Stored entries

━━━━

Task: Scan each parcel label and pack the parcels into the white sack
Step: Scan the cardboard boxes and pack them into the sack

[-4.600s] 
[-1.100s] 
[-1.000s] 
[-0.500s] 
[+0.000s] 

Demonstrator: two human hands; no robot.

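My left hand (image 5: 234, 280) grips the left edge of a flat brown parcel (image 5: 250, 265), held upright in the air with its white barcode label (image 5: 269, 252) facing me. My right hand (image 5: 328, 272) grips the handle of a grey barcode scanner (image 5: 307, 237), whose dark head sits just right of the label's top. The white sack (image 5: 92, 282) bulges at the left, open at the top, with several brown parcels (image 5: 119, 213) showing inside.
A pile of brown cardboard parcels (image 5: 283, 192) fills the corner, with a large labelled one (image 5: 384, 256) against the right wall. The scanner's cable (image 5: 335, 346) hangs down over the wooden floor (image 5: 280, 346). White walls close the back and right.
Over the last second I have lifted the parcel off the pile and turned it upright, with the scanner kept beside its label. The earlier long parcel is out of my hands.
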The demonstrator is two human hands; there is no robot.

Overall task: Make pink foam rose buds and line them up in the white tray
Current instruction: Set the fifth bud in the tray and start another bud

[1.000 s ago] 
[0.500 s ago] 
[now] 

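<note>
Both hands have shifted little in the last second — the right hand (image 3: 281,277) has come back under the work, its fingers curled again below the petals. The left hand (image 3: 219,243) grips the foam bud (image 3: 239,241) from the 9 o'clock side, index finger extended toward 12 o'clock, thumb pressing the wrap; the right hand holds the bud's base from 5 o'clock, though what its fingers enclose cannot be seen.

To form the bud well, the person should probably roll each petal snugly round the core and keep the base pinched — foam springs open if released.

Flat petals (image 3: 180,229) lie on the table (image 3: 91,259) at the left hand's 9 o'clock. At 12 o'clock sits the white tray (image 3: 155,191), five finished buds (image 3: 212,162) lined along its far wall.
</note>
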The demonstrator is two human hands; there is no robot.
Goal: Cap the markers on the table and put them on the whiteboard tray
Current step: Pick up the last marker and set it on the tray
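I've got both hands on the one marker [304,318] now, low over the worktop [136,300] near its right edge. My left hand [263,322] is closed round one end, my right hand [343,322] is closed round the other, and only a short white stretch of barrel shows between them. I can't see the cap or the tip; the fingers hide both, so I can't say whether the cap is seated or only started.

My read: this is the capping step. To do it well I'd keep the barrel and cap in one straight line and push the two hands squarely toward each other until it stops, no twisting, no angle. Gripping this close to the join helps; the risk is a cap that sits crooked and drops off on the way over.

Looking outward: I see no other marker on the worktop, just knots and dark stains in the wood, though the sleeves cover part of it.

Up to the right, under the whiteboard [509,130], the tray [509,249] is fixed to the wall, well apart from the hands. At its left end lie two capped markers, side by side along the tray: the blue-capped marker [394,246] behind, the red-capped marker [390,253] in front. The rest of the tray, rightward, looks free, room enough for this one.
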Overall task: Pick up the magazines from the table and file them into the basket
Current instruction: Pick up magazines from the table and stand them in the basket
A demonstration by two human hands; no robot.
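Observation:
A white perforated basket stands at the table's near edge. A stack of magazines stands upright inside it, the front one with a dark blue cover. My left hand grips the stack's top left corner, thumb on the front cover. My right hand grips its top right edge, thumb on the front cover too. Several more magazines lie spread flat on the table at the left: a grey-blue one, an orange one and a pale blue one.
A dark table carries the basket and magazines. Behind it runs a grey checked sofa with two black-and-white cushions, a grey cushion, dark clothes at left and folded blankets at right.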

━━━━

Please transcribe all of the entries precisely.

_Output_.
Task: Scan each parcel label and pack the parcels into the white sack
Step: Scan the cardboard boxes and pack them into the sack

[-4.600s] 
[-1.100s] 
[-1.000s] 
[-0.500s] 
[+0.000s] 

Demonstrator: two human hands; no robot.

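My left hand (image 5: 234, 280) grips the left edge of a flat brown parcel (image 5: 250, 265), held upright in the air with its white barcode label (image 5: 269, 252) facing me. My right hand (image 5: 328, 272) grips the handle of a grey barcode scanner (image 5: 307, 237), whose dark head sits just right of the label's top. The white sack (image 5: 92, 282) bulges at the left, open at the top, with several brown parcels (image 5: 119, 213) showing inside.
A pile of brown cardboard parcels (image 5: 283, 192) fills the corner, with a large labelled one (image 5: 384, 256) against the right wall. The scanner's cable (image 5: 335, 346) hangs down over the wooden floor (image 5: 280, 346). White walls close the back and right.
Over the last second I have lifted the parcel off the pile and turned it upright, with the scanner kept beside its label. The earlier long parcel is out of my hands.
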The demonstrator is two human hands; there is no robot.

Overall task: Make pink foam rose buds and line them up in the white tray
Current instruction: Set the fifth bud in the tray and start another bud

[1.000 s ago] 
[0.500 s ago] 
[now] 

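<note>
Both hands have shifted little in the last second — the right hand (image 3: 281,277) has come back under the work, its fingers curled again below the petals. The left hand (image 3: 219,243) grips the foam bud (image 3: 239,241) from the 9 o'clock side, index finger extended toward 12 o'clock, thumb pressing the wrap; the right hand holds the bud's base from 5 o'clock, though what its fingers enclose cannot be seen.

To form the bud well, the person should probably roll each petal snugly round the core and keep the base pinched — foam springs open if released.

Flat petals (image 3: 180,229) lie on the table (image 3: 91,259) at the left hand's 9 o'clock. At 12 o'clock sits the white tray (image 3: 155,191), five finished buds (image 3: 212,162) lined along its far wall.
</note>
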The demonstrator is two human hands; there is no robot.
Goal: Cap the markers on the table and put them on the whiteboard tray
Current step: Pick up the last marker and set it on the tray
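I've got both hands on the one marker [304,318] now, low over the worktop [136,300] near its right edge. My left hand [263,322] is closed round one end, my right hand [343,322] is closed round the other, and only a short white stretch of barrel shows between them. I can't see the cap or the tip; the fingers hide both, so I can't say whether the cap is seated or only started.

My read: this is the capping step. To do it well I'd keep the barrel and cap in one straight line and push the two hands squarely toward each other until it stops, no twisting, no angle. Gripping this close to the join helps; the risk is a cap that sits crooked and drops off on the way over.

Looking outward: I see no other marker on the worktop, just knots and dark stains in the wood, though the sleeves cover part of it.

Up to the right, under the whiteboard [509,130], the tray [509,249] is fixed to the wall, well apart from the hands. At its left end lie two capped markers, side by side along the tray: the blue-capped marker [394,246] behind, the red-capped marker [390,253] in front. The rest of the tray, rightward, looks free, room enough for this one.
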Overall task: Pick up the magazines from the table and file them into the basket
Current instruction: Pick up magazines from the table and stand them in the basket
A demonstration by two human hands; no robot.
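Observation:
A white perforated basket stands at the table's near edge. A stack of magazines stands upright inside it, the front one with a dark blue cover. My left hand grips the stack's top left corner, thumb on the front cover. My right hand grips its top right edge, thumb on the front cover too. Several more magazines lie spread flat on the table at the left: a grey-blue one, an orange one and a pale blue one.
A dark table carries the basket and magazines. Behind it runs a grey checked sofa with two black-and-white cushions, a grey cushion, dark clothes at left and folded blankets at right.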

No additional output will be produced.